- [TO DO]:
Of the material below, the lines to be retyped are those from the line containing "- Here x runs" through the line containing "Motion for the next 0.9", inclusive; reproduce them exactly.

- [RECORDS]:
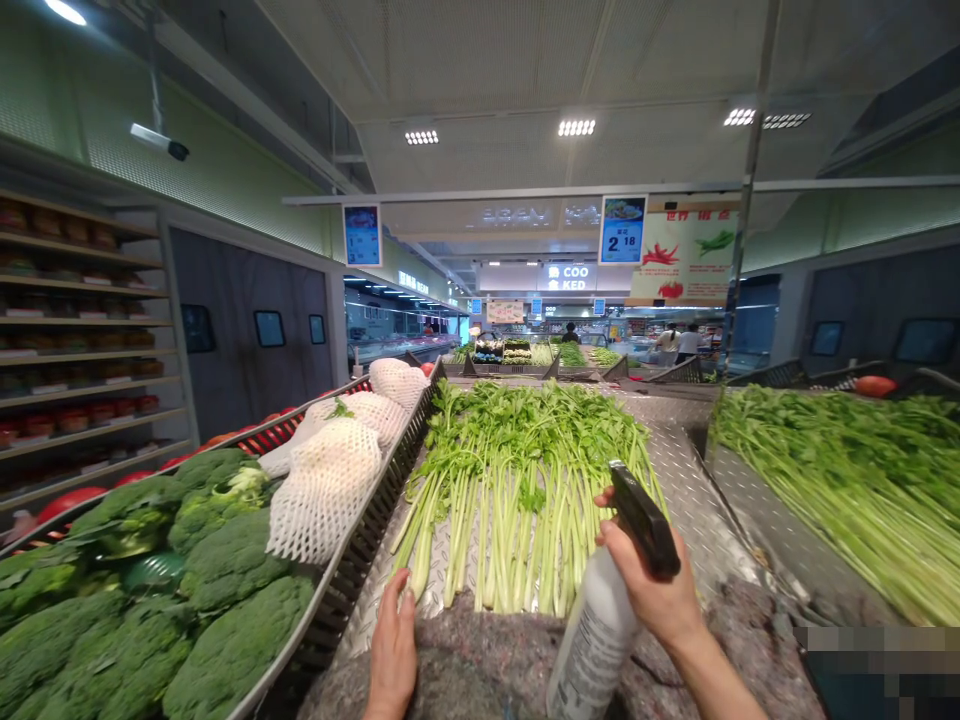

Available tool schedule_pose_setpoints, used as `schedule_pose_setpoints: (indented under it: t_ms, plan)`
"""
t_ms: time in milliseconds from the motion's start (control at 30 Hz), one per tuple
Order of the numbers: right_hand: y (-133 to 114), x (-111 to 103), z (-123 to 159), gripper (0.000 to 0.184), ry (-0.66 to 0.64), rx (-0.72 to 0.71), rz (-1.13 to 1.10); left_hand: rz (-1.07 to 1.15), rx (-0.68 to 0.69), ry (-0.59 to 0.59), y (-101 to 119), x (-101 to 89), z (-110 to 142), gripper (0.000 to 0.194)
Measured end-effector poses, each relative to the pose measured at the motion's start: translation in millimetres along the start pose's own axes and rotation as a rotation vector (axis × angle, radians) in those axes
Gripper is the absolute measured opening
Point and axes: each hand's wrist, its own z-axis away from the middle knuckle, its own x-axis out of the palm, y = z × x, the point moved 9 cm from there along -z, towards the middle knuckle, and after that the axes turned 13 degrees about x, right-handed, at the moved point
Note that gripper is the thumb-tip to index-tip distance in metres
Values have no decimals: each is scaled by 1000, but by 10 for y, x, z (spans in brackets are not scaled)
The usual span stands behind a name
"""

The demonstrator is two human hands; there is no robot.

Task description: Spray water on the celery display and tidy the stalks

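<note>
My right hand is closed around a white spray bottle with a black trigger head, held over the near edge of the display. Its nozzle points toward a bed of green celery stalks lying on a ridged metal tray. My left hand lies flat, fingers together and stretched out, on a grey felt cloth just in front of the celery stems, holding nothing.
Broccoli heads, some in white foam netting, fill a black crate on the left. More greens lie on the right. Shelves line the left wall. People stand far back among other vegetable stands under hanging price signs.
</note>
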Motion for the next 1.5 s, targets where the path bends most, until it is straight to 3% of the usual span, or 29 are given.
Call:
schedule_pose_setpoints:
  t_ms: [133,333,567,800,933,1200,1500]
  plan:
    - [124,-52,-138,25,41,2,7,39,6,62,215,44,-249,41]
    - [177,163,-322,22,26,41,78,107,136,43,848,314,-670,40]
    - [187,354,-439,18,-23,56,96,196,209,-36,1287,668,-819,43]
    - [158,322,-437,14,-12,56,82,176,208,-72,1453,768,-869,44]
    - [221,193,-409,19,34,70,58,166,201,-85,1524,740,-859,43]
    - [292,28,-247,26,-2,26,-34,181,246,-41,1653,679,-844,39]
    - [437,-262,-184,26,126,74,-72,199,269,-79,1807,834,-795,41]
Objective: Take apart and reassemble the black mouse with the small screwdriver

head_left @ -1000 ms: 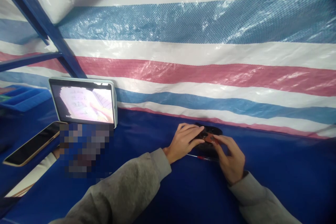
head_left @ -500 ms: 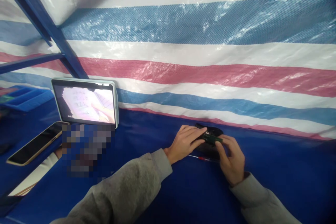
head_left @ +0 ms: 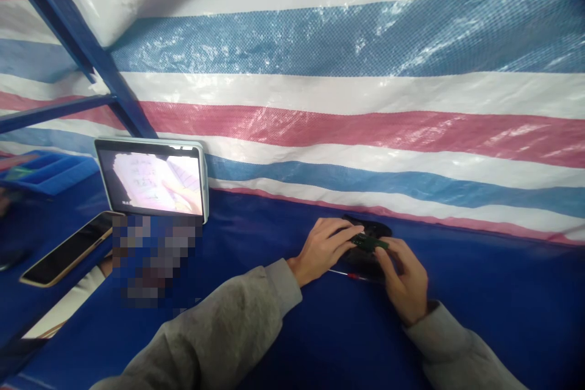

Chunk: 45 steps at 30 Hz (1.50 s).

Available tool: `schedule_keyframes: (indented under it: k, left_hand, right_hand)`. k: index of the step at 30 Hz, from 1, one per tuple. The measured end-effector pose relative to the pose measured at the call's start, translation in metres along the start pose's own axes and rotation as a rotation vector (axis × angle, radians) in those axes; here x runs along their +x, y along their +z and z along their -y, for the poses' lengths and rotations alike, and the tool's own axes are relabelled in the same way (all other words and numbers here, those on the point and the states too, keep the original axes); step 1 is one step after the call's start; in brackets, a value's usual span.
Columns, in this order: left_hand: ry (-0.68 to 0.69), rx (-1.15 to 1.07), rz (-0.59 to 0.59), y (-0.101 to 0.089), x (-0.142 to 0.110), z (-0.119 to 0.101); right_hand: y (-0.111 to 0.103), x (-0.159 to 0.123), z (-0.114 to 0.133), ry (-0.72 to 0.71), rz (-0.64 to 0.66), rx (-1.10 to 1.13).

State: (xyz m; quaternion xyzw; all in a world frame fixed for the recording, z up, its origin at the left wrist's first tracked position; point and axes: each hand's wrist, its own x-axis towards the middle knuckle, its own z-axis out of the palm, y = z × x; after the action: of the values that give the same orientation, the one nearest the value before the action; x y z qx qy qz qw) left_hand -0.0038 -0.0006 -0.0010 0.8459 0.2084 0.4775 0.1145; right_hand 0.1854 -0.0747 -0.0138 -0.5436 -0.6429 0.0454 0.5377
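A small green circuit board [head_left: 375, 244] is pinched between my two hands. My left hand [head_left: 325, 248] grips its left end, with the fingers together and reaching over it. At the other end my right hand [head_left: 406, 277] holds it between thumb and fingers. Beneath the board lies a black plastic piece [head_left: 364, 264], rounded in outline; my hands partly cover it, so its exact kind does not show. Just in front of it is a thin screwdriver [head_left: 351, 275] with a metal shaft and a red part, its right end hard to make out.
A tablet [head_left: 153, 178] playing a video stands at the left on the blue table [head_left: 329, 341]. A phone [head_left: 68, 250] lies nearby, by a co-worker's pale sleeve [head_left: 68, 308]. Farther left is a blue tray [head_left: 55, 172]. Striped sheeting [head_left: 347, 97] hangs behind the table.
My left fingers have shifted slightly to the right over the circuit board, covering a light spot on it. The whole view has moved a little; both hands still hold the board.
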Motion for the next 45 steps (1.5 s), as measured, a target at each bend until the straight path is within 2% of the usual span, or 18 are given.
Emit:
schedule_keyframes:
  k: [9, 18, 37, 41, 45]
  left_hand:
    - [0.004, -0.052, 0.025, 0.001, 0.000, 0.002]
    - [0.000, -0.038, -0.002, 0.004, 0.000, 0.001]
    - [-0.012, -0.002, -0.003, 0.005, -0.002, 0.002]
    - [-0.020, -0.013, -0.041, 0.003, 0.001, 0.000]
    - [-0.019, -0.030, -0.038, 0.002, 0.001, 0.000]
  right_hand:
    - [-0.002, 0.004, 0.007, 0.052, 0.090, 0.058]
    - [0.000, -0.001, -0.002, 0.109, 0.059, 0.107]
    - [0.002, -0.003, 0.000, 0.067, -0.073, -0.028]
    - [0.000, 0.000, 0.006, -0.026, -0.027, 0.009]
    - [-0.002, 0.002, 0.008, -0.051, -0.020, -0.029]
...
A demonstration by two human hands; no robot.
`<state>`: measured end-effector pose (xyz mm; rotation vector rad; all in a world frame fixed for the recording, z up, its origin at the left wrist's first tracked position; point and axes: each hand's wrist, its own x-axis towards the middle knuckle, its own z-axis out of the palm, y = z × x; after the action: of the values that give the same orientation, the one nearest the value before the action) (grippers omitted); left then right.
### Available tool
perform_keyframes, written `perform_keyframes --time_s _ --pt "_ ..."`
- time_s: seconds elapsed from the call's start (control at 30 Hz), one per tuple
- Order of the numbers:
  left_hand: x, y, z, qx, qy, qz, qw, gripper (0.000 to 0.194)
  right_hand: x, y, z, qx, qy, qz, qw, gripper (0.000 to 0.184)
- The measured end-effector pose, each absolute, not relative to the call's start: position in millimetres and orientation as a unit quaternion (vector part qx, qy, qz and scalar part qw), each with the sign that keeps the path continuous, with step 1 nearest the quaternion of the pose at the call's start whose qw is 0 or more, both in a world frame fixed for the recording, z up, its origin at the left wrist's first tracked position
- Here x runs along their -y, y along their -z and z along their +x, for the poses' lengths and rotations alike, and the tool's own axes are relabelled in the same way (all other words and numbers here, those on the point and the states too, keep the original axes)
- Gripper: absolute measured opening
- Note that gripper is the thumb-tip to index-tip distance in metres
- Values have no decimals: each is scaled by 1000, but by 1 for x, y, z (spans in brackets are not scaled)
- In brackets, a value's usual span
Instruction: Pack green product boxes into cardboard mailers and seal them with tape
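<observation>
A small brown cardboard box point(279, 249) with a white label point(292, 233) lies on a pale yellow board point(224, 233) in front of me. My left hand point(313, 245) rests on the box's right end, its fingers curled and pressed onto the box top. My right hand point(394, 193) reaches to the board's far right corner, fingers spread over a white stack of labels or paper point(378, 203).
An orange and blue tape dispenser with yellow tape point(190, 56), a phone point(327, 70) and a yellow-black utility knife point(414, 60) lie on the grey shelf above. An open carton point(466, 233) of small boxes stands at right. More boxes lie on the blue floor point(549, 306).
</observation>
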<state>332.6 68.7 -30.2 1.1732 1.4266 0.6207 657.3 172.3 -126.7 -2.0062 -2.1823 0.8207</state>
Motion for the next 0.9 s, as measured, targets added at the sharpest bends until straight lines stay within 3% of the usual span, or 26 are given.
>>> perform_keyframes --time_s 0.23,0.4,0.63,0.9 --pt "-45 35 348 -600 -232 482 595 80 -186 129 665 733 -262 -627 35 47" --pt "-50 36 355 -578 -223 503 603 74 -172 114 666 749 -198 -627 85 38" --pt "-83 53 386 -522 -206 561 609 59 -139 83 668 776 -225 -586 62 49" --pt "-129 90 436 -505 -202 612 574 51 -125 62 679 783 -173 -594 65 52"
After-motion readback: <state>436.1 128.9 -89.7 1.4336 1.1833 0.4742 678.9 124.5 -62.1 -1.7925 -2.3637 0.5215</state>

- [EXERCISE OUTPUT]:
- Here x runs along their -y, y along their -z and z along their +x, for the poses' lengths and rotations alike, and the tool's own axes are relabelled in the same way (all other words and numbers here, those on the point and the states too, keep the original axes)
- Gripper: absolute measured opening
- Note that gripper is the thumb-tip to index-tip distance in metres
- Values have no decimals: each is scaled by 1000, but by 1 for x, y, z (spans in brackets are not scaled)
- In brackets, a value's usual span
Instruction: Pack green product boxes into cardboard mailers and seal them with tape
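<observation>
A small brown cardboard box point(279, 249) with a white label point(292, 233) lies on a pale yellow board point(224, 233) in front of me. My left hand point(313, 245) rests on the box's right end, its fingers curled and pressed onto the box top. My right hand point(394, 193) reaches to the board's far right corner, fingers spread over a white stack of labels or paper point(378, 203).
An orange and blue tape dispenser with yellow tape point(190, 56), a phone point(327, 70) and a yellow-black utility knife point(414, 60) lie on the grey shelf above. An open carton point(466, 233) of small boxes stands at right. More boxes lie on the blue floor point(549, 306).
</observation>
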<state>332.6 68.7 -30.2 1.1732 1.4266 0.6207 657.3 172.3 -126.7 -2.0062 -2.1823 0.8207</state>
Motion for the next 0.9 s, as measured, targets added at the sharpest bends until straight lines stay within 3% of the usual span, or 26 are given.

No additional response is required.